Consider this: were you to come to GP's office and show GP's boss a printout of them saying controversial things on HN, demanding GP's termination, GP would most likely keep their job and there would be a good chance you'd get kicked out by security. In order to get a company to fire someone, there needs to be a public mess, and those rarely happen organically. In this case, and other similar firings for wrongspeak that I can think of, a public storm was created intentionally.
Can't see it as anything else than a weaker, non-lethal form of swatting.
I'm not sure how "private conversation" should be defined. If someone wrote something on HN, is it really private? In the case of RMS, I don't know enough about this mailing list to know whether it was private or not.
I'm also not sure whether "private conversation" matters a lot. For instance, a governor of Puerto Rico was apparently sending homophobic and misogynistic messages around in a private messages. Is it less bad for being in a private conversation?
To your hypothetical: If I was so upset with someone that I felt the need to go to their employer and complain about them, that seems like my right to free speech and expression. If, after security kicked me out, I took the matter to the local newspaper and it caused an uproar, that also seems like my right.
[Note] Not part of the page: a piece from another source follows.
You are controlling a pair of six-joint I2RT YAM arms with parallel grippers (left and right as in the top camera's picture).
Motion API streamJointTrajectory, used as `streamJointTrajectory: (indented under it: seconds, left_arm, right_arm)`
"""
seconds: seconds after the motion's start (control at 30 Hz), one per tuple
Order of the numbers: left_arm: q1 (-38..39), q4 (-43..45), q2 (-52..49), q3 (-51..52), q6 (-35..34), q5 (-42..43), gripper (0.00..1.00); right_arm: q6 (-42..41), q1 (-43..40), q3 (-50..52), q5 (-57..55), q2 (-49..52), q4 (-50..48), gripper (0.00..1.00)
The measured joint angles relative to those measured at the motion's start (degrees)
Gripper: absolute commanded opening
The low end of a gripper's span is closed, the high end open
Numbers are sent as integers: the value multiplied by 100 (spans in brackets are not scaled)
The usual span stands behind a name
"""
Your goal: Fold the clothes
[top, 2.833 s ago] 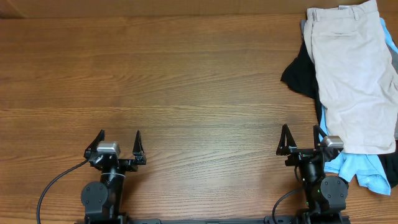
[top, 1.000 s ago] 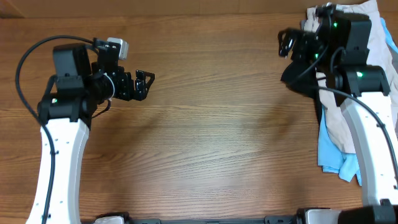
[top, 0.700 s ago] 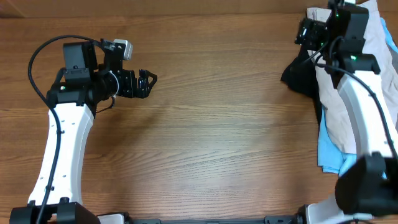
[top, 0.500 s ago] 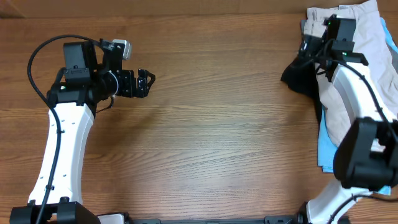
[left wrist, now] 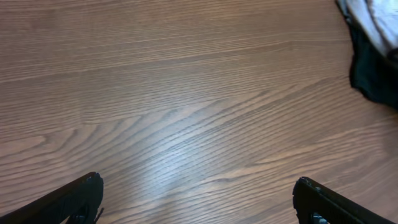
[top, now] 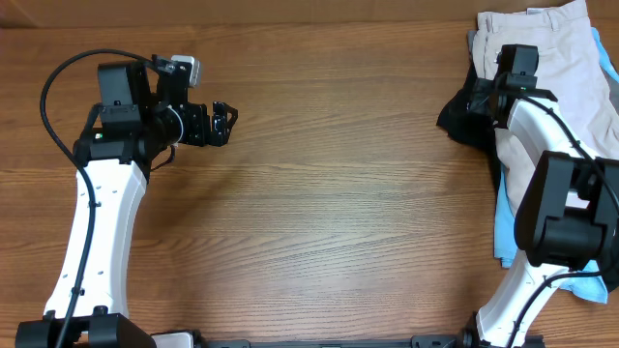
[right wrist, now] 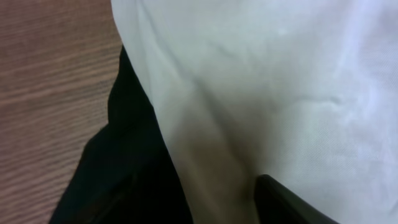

I'm not sure either. HN, or CSAIL mailing list, are community chatrooms that sometimes spill out into the world at large, but their day-to-day activity concerns their respective communities. You do not expect to see what you wrote there aired in mainstream news.
> I'm also not sure whether "private conversation" matters a lot.
I suppose it doesn't in the case of publicly recognizable people or public officials; this sort of comes with the territory. But what private (or semi-private) conversations introduce in this picture is a "kill chain" - a chain of people or organizations involved in taking a private message and turning it into a mob forcing one's employer's hand. I think it's worth to take a closer look at that chain - especially in this case, where you can clearly witness an increasing level of misrepresentation happening. The original post, for instance, stayed just a bit shy of making accusations that could be subject of a libel lawsuit, implying but not stating a lot of things. And then the media coverage did its usual misrepresentation amplification.
To be clear, I'm not arguing for shooting the messenger - just that there should be some pressure in the society which ensures messengers are communicating their messages accurately. Ironically, the subject of this outrage is that pressure - RMS attempting to correct inaccuracies.
> If I was so upset with someone that I felt the need to go to their employer and complain about them, that seems like my right to free speech and expression. If, after security kicked me out, I took the matter to the local newspaper and it caused an uproar, that also seems like my right.
Depends on the reason for you being upset, I would hope that the paper would either pick it up and air it, or laugh you out of the room too. But you're right, it's technically your right to try. But still, I think there's something wrong with trying to end someone's career - thus causing significant, real, material harm to them - just because you personally found their speech offensive. It's like a lightweight form of swatting someone because you got angry.
If grouping up people does cause them to lose that right, perhaps that characteristics of rights kicks into effect when dealing with sufficiently large institutions, especially ones who have significant tie in with government far beyond some small mom and pop employer.